Having heard Sandra Bernhardt recently on Howard Stern, I felt in the mood to see something she'd been in. Somewhere tells the tales of the residents of a single tenement building. Sandra is the self-obsessed and sexually easy psychiatrist on the top floor. She meddles in everyone's business and eventually stops sleeping around long enough to find a steady beau who loves her-and is kinky.
The building also houses an unloved housewife whose affair turns sour just as her husband catches her in the act of cheating. With all this grief, she sits and weeps in a café where she is discovered by two soap opera executives and made into an overnight sensation on television. Which is funny, because that exact same thing has happened to so many friends of mine, too!

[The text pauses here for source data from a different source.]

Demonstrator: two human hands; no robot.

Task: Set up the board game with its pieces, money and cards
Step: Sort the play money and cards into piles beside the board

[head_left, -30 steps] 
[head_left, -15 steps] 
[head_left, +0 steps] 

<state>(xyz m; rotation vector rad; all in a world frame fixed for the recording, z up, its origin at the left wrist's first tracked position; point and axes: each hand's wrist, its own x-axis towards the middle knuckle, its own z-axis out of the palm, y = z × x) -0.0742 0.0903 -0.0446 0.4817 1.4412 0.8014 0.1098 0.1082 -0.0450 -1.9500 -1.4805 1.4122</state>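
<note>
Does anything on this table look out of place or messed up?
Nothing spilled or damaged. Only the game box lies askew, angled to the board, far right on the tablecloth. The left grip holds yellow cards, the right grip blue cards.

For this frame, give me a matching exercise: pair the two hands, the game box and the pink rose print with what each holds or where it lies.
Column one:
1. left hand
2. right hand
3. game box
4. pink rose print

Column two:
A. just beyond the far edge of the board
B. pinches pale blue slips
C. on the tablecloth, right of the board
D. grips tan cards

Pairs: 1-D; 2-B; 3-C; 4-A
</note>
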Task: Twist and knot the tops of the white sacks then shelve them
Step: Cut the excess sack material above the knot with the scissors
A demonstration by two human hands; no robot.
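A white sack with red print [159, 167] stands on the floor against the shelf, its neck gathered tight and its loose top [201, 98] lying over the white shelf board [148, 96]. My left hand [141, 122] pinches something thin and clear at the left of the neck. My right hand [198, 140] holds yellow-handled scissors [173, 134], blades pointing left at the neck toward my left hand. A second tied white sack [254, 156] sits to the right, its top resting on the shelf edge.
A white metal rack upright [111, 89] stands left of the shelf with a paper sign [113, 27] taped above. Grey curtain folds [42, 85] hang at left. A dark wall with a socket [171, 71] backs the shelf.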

Who else lives there? A failed criminal whose heist plans always go awry. But he's no Jack the Ripper: his robbery attempt startles a pregnant secretary so badly that she goes into labor. Before fleeing the law, he helps birth her baby. He reads the headlines about him while on the lam.
Then there's a gay actor who does almost nothing.
Then there's the Chinese woman who is trying to get a green card. She starts dressing real punk and finally gets a gay man to marry her, but he escapes during the wild wedding party. Does she get her green card? I couldn't tell for sure.
There's one, maybe two, other story lines in there, too, all tossed together like a fresh salad of iceberg lettuce, celery, canned corn, beets, and some mayo. The director ties the ends together by letting a few of the characters share a conversation or minor plot point. He gets two or three links in there and considers his job done.
The acting is very consistent.
The bright spot is the cameo by Ed Koch, whose acting is, um, consistent, for the simple reason that he isn't an actor. Next to the rest of the cast, Koch's guileless performance is refreshingly, not stultifyingly, bad.
I found this in the cult section, and since it wasn't directed by Woody, you should have no trouble avoiding it.